== TASK REQUIREMENTS ==
Can you restate the lines of the entries below, word for word, from the first one through the line that includes "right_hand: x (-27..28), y"?

== RECORDS PROVIDED ==
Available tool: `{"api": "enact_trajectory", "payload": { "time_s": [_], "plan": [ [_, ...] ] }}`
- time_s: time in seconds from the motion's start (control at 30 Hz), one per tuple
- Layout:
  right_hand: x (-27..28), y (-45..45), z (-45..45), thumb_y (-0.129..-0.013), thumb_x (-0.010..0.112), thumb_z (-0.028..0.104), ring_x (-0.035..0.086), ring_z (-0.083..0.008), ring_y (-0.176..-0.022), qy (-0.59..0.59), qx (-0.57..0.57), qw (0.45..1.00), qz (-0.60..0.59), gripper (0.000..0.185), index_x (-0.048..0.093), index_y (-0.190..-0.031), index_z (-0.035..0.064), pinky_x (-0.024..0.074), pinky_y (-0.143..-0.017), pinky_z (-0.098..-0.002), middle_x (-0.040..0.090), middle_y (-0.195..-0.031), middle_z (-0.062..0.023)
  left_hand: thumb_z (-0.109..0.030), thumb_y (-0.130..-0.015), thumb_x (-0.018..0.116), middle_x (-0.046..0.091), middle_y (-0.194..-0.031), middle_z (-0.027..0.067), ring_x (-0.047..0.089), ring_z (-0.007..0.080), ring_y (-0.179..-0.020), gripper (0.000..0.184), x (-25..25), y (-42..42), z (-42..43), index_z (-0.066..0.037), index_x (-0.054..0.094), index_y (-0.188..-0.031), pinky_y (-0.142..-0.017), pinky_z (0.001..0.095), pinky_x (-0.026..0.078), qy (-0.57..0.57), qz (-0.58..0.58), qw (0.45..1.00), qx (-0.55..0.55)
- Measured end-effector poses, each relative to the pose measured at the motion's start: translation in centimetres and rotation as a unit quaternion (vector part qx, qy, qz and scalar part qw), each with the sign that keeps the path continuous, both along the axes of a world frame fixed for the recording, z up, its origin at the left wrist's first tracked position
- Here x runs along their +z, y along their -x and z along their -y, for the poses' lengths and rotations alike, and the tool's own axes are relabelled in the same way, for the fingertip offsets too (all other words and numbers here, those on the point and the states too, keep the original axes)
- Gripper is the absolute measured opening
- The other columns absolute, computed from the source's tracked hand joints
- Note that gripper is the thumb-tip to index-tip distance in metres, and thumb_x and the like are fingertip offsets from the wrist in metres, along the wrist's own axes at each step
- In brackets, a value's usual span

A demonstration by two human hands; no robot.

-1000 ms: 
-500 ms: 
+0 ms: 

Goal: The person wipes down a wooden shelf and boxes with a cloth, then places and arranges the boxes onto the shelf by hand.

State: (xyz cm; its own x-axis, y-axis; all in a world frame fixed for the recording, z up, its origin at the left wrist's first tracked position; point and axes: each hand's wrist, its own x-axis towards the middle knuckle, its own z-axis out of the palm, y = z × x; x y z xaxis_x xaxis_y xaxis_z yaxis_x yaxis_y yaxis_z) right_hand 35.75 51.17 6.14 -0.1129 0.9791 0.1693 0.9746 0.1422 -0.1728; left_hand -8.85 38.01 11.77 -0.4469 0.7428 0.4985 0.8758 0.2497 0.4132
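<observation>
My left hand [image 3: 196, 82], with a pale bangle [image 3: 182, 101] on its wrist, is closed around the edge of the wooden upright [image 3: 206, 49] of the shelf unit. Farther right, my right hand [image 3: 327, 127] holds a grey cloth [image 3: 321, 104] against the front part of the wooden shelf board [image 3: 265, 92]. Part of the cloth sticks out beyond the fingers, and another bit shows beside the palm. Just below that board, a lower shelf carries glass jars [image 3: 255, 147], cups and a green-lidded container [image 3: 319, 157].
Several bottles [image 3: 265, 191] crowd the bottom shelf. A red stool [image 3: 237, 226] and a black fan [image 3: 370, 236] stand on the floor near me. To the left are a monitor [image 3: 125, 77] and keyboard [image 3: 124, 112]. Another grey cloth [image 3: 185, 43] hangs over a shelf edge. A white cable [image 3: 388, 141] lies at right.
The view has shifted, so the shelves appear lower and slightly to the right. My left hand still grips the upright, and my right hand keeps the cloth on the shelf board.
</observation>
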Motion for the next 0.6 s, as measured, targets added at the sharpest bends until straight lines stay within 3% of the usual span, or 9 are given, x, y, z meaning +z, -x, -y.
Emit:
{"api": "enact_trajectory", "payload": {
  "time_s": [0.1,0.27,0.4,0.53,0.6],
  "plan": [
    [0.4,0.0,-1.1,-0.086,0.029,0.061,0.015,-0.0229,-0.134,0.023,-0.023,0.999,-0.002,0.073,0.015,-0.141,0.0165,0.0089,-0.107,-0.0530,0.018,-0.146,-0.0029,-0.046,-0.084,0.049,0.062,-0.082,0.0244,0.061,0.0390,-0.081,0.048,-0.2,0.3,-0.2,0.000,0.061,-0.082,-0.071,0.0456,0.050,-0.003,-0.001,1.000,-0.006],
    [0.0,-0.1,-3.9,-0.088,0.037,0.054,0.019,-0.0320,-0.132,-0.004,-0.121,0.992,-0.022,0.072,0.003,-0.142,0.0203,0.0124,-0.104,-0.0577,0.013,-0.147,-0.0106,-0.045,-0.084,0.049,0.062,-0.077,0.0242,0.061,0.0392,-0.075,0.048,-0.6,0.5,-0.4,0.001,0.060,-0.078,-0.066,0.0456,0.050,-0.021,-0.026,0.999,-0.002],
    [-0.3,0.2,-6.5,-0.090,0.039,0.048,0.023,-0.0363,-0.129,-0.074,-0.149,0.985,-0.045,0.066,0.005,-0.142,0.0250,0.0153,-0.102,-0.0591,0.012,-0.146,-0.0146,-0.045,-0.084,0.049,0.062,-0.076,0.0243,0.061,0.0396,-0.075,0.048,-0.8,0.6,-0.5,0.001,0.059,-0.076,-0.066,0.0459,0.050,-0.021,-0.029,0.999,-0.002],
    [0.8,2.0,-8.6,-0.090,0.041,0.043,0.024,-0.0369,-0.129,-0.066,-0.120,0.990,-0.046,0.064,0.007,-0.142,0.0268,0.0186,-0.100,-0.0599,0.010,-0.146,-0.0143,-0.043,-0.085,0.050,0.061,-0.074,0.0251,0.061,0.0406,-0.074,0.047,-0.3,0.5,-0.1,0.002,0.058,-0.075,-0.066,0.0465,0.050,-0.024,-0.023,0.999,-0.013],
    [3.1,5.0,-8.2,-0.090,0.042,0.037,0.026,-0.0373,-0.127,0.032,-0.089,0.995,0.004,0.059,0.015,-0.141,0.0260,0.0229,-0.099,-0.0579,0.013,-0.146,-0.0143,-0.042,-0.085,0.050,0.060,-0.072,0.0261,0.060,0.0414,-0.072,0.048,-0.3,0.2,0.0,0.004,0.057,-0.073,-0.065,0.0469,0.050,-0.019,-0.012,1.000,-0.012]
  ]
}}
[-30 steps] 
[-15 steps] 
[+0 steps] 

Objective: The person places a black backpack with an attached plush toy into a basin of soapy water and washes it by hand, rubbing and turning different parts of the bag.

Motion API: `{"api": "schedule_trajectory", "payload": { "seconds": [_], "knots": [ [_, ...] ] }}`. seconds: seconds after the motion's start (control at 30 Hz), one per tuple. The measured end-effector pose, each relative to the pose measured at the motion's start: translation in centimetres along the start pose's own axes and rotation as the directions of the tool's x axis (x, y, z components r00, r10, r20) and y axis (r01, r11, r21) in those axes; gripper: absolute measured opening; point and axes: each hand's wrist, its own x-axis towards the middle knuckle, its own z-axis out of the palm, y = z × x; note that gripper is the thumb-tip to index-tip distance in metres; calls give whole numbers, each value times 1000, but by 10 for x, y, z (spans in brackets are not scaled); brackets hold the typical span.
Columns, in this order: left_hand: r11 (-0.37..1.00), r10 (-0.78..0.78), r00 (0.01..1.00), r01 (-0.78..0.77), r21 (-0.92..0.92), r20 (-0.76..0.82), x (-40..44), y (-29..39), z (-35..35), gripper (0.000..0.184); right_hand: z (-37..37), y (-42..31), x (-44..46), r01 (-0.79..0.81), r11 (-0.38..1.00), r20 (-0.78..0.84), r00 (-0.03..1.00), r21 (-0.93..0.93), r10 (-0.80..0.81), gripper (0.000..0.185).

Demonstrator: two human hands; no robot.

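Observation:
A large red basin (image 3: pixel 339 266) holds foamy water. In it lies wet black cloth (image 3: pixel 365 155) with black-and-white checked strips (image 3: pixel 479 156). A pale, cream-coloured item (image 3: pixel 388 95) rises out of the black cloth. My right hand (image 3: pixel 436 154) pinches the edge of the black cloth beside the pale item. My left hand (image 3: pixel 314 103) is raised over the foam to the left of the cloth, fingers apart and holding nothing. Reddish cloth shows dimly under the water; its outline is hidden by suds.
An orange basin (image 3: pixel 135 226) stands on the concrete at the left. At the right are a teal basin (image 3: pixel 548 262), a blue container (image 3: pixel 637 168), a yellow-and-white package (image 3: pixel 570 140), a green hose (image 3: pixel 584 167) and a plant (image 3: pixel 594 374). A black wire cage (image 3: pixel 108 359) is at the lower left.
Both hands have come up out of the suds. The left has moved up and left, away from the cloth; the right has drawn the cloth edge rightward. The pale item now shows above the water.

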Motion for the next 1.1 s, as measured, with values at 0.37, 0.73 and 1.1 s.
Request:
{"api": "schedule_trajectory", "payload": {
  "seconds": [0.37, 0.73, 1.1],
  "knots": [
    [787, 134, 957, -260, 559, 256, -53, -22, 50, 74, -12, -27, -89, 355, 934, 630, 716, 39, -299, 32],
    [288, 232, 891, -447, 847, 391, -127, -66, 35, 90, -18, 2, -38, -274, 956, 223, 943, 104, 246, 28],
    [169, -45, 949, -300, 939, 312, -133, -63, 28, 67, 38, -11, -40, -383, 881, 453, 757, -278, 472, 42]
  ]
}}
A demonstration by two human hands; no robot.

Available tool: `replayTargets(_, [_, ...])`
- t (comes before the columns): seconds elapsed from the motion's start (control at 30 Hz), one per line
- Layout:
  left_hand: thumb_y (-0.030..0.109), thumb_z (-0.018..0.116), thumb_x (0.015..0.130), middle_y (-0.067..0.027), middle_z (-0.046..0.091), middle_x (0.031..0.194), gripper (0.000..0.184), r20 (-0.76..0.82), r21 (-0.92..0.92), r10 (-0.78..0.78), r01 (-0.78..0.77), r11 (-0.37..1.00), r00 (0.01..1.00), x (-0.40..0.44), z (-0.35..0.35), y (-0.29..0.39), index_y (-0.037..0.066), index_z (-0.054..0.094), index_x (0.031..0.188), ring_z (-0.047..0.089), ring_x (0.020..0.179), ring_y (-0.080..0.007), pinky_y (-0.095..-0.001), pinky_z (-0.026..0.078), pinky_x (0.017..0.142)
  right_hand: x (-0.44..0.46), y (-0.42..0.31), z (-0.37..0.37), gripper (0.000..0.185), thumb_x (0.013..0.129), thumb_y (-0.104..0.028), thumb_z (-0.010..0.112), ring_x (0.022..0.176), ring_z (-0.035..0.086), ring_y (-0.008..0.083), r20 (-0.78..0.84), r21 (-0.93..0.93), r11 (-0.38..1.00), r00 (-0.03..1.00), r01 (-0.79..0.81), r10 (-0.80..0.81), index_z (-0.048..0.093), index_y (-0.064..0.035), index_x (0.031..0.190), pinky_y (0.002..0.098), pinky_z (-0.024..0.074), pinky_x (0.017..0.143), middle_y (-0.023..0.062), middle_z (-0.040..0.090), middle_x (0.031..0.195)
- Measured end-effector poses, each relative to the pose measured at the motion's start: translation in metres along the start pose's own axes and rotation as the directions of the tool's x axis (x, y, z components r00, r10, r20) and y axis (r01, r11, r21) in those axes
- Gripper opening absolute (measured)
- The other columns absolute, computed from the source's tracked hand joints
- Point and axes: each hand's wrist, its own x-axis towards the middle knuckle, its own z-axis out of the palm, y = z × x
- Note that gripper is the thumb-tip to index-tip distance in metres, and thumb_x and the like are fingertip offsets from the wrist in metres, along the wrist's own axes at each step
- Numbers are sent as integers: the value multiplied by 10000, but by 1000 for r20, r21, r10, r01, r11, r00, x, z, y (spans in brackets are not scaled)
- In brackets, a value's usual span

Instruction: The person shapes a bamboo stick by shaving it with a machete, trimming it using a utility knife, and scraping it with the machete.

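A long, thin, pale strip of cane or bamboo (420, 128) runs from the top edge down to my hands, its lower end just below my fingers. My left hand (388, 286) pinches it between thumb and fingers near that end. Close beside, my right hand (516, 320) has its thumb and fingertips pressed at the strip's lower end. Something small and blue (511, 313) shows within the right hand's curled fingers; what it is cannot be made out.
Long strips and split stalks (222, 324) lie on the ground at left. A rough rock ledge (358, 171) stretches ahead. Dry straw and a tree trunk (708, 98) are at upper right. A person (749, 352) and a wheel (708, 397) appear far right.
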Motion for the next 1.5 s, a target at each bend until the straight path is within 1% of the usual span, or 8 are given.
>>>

== THE COMPLETED TASK ==
Available tool: `{"api": "enact_trajectory", "payload": { "time_s": [_], "plan": [ [_, ...] ] }}`
- time_s: time in seconds from the motion's start (control at 30 Hz), one per tuple
- Layout:
  right_hand: x (-27..28), y (-45..45), z (-45..45), thumb_y (-0.129..-0.013), thumb_x (-0.010..0.112), thumb_z (-0.028..0.104), ring_x (-0.035..0.086), ring_z (-0.083..0.008), ring_y (-0.176..-0.022), qy (-0.59..0.59), qx (-0.57..0.57), qw (0.45..1.00), qz (-0.60..0.59), gripper (0.000..0.185), index_x (-0.048..0.093), index_y (-0.190..-0.031), index_z (-0.035..0.064), pinky_x (-0.024..0.074), pinky_y (-0.143..-0.017), pinky_z (-0.098..-0.002), middle_x (-0.040..0.090), middle_y (-0.195..-0.031), middle_z (-0.062..0.023)

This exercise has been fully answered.